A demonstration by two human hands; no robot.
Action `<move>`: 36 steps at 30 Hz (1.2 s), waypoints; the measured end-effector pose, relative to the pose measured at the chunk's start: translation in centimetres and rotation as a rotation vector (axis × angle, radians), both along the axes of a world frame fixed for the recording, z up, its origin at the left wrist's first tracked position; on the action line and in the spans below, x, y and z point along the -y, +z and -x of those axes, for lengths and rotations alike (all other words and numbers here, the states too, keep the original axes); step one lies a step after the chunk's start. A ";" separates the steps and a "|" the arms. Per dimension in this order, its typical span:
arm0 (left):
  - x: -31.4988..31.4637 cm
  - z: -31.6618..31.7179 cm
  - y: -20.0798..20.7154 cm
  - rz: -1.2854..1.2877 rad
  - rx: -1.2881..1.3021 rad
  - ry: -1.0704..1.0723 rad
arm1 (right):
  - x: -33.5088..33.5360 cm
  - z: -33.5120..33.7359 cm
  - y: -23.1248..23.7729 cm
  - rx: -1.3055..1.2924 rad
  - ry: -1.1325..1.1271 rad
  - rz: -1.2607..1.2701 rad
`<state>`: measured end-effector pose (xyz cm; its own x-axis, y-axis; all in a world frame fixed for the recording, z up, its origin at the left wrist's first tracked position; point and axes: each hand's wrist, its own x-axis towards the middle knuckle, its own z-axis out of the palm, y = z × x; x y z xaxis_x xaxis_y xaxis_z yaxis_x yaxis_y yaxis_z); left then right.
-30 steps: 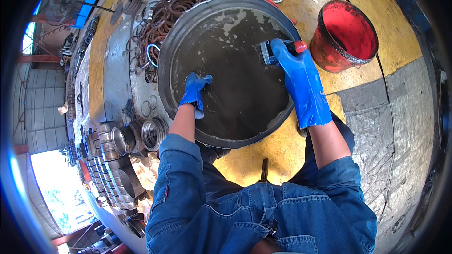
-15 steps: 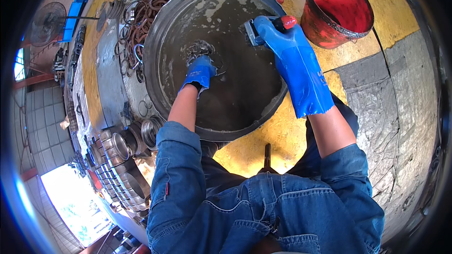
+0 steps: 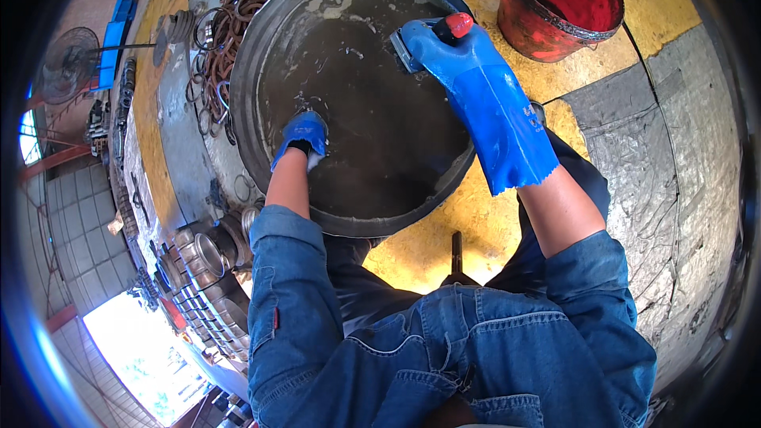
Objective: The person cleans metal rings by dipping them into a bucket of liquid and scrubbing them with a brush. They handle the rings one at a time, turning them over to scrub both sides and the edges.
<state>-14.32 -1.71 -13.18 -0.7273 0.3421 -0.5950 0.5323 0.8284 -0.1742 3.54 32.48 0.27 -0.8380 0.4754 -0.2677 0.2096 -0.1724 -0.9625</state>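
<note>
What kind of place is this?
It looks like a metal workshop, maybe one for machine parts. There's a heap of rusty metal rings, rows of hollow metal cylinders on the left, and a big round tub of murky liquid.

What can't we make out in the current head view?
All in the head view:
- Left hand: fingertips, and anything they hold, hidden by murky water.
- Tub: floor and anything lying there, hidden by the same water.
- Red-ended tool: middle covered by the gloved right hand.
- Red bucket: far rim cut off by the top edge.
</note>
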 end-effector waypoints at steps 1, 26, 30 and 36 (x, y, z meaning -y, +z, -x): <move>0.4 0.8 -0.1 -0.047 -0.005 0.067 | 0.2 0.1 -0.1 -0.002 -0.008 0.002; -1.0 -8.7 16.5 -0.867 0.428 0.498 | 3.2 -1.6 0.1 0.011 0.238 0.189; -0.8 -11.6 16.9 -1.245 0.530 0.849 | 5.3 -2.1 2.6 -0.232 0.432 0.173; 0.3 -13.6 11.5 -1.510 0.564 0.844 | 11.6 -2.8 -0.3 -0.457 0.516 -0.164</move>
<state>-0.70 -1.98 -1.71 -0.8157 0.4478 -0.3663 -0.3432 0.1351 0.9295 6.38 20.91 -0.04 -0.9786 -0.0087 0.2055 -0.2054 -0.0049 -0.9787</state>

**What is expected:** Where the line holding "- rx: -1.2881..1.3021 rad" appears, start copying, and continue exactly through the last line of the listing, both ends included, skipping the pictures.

**Answer for the task:**
  - rx: -1.2881..1.3021 rad
  - ry: -1.0704..1.0723 rad
arm1 (right):
  - x: -33.5088..33.5360 cm
  - z: -33.5120..33.7359 cm
  - y: -23.1248..23.7729 cm
  - rx: -1.3055..1.2924 rad
  - ry: -1.1325..1.1271 rad
  - rz: -1.2607..1.2701 rad
`<state>`: measured end-effector pose (xyz cm; its own x-axis, y-axis; all in a world frame fixed for the recording, z up, its origin at the left wrist's first tracked position; point and axes: each hand's wrist, its own x-axis towards the middle knuckle, its own z-axis out of the palm, y = z × x; x y z xaxis_x xaxis_y xaxis_z yaxis_x yaxis_y yaxis_z); left then right.
-30 steps: 
-15 steps: 
+0 steps: 
Objective: The person cleans metal rings by dipping them into a bucket of liquid and scrubbing them with a brush. They handle the rings one at a time, turning them over to scrub both sides and the edges.
<state>-14.32 -1.71 -13.18 -0.7273 0.3421 -0.5950 0.5323 0.8284 -0.1742 3.54 32.48 0.27 -0.8380 0.4754 -0.2677 0.2096 -0.1724 -0.9625</state>
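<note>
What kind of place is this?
It looks like a metal workshop, maybe one for machine parts. There's a heap of rusty metal rings, rows of hollow metal cylinders on the left, and a big round tub of murky liquid.

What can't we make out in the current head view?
All in the head view:
- Left hand: fingertips, and anything they hold, hidden by murky water.
- Tub: floor and anything lying there, hidden by the same water.
- Red-ended tool: middle covered by the gloved right hand.
- Red bucket: far rim cut off by the top edge.
</note>
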 end-effector waypoints at steps 1, 26, 30 and 36 (x, y, z meaning -y, +z, -x): <move>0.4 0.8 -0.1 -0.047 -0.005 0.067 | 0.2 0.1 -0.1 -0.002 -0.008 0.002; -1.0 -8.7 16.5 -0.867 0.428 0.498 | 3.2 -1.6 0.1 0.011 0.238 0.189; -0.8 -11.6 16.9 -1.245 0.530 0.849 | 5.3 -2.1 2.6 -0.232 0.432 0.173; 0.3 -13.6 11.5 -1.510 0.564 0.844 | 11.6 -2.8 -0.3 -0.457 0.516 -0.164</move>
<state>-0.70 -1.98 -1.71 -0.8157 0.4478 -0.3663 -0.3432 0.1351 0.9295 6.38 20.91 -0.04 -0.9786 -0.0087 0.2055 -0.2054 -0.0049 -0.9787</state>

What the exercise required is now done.